> [WHAT IS BEING ASKED]:
Should a picture appear anywhere in the data, omit it and copy everything else exactly.

GIVEN INFORMATION Start Marker

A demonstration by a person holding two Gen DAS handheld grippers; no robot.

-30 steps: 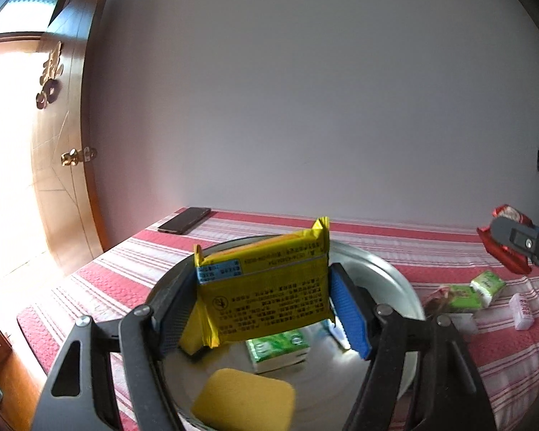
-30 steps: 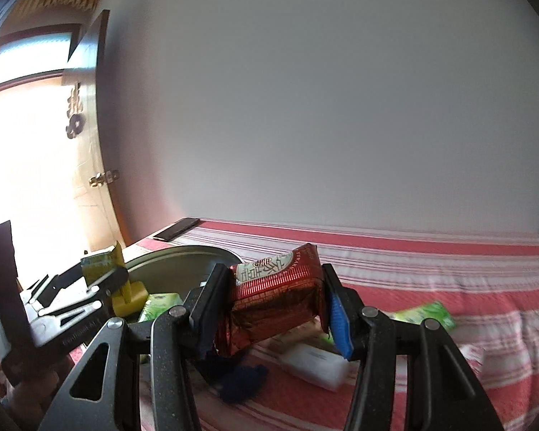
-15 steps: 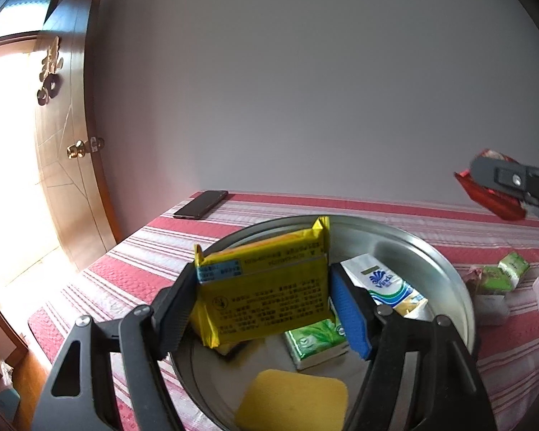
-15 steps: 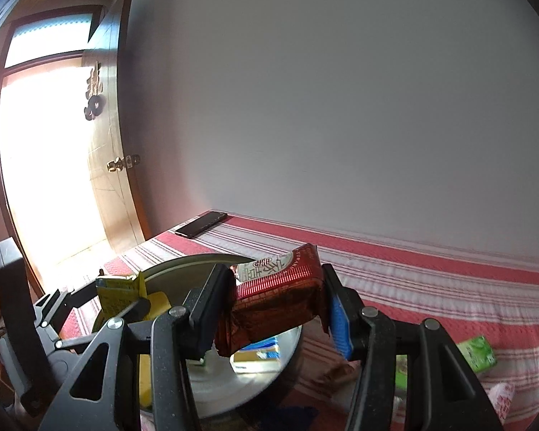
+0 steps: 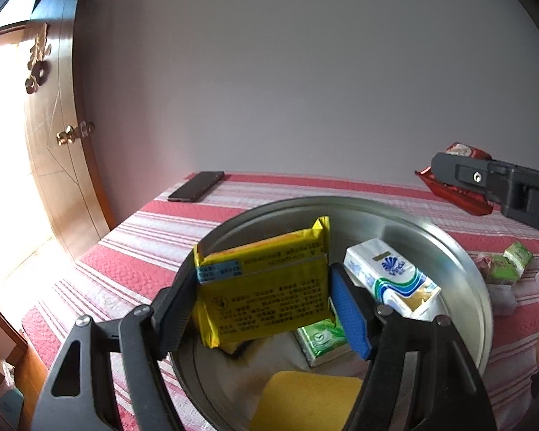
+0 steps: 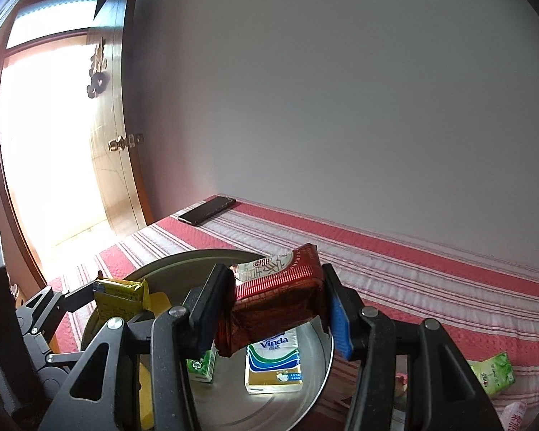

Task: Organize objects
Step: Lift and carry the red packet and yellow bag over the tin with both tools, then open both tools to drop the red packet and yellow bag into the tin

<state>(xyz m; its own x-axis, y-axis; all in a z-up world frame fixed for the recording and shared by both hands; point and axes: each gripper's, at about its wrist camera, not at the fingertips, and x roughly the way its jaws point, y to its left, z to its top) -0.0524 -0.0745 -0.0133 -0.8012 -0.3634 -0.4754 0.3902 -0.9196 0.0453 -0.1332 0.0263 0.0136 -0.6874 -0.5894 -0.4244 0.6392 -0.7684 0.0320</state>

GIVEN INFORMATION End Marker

> [RESPONSE AREA]:
A demonstration by a person holding two Gen DAS handheld grippers; no robot.

-30 steps: 
-30 steps: 
-15 steps: 
-15 steps: 
+0 steps: 
+0 steps: 

Task: Organize objects
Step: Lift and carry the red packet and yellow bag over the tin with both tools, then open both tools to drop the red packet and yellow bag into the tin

<state>(xyz m; its own x-axis, y-axis; all in a z-up world frame fixed for the recording and shared by both hands; point and axes: each gripper's, at about its wrist camera, not at the fingertips, and x roughly the way its jaws point, y to its left, z to its top) -0.0524 -0.0745 -0.0133 -0.8012 -0.3634 -0.4754 0.3902 -0.9196 0.0453 -0.1332 0.0263 0.0136 -0.6874 -0.5894 -0.4244 0.6392 -0.7684 0.0320</state>

What was requested is fully covered by this answer.